Like all good pageant contestants, Nazaa'a displayed not only dazzling beauty but also poise and grace.
She batted her eyelashes and flashed a toothy smile for the television cameras at the Mzayen World Cup, a pageant held in the Qatari desert about 25 kilometres (15 miles) away from Doha and soccer's World Cup.
Nazaa'a, mind you, is a camel.
Nazaa'a is a majestic creature that overcame several preliminary rounds and hundreds of other camels to win the pageant at Qatar Camel Mzayen Club on Friday.
The event was sponsored by the Ministry of Sports and Youth, in conjunction with the Supreme Committee for Delivery and Legacy, the local World Cup organising committee.
Nazaa'a was one of 15 camels who competed for the crown, parading by fans while wearing bejewelled collars and draped with strings of gemstones.
“I thought our camel was better than Ronaldo and Messi,” joked Jassim al Kuwari, part of the family that owns Nazaa'a.
These events are held regularly throughout the Middle East, where the people have connected with camels for generations.

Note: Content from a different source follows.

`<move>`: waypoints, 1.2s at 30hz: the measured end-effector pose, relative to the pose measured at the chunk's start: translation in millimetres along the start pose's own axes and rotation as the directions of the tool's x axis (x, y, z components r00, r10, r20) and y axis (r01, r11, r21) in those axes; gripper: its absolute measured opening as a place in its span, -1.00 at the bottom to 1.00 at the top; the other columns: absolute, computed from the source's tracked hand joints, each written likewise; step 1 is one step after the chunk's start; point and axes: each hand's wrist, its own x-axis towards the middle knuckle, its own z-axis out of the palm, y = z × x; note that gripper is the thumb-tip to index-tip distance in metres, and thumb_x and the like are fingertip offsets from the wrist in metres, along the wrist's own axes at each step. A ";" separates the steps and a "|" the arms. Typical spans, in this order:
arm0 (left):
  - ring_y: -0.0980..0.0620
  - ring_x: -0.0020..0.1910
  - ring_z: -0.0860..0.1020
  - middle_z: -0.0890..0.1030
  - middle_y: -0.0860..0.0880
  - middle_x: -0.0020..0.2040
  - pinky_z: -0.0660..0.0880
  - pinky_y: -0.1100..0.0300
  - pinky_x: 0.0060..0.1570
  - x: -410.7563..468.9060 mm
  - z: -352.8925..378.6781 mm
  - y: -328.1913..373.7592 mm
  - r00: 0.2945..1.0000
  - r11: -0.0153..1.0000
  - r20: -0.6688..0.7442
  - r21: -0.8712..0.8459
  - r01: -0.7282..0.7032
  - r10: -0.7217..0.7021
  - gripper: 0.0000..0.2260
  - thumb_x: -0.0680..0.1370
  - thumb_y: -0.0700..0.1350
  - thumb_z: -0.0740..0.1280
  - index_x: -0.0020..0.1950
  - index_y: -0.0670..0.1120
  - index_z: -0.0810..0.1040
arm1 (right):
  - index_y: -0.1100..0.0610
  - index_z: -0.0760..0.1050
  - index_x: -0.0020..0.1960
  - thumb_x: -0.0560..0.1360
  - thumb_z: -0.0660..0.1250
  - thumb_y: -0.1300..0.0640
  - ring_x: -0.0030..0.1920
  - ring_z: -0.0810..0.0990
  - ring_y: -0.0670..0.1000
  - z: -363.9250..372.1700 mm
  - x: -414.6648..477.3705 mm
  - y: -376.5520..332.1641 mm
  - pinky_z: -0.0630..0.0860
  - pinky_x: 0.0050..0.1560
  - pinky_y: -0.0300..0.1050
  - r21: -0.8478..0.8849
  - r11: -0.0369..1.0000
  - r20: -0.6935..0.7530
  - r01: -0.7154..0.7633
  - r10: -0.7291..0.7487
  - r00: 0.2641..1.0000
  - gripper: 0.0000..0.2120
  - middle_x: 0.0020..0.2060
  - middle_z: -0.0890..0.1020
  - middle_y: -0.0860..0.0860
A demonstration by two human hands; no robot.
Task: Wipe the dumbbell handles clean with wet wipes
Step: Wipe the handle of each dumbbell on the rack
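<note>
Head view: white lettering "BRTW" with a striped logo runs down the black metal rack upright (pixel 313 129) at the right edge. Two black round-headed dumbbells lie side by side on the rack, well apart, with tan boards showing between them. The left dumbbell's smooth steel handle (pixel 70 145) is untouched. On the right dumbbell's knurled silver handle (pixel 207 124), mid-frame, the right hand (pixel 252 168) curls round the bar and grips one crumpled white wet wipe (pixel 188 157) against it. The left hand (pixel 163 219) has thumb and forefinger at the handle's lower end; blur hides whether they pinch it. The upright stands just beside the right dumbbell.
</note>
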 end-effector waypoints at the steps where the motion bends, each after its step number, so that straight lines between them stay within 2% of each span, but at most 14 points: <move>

“This is our culture. This is from long time ago, from our fathers and grandfathers," Al Kuwari said.
"Today is a competition, a beauty competition. We like these camels. We give them names. It’s like a family."
Visitors were greeted by a camel jingle “Welcome to the Camel Competition” and served Karak, a spiced tea with milk.
Owners and their families sat in an air-conditioned luxury tent with red velvet chairs and a glass wall to watch the competition.
Make no mistake, this a serious contest: A doctor is on staff to make sure the animals don't use fillers or Botox to make them more beautiful.
Last December dozens of camels were disqualified from the King Abdulaziz Camel Festival in Saudi Arabia for cosmetic enhancements.
Then there's the money: The winner, runner-up and third place camels all receive trophies. Nazaa's owners earned $55,000 (200,000 Qatari riyals).
“I have been with camels and their contests since I was a child,” camel owner Hamad al Greissi said.
“Camels were there before planes and cars. They were called the ships of the desert. After modern vehicles, the camels became less popular, but they still hold a big place in our culture.”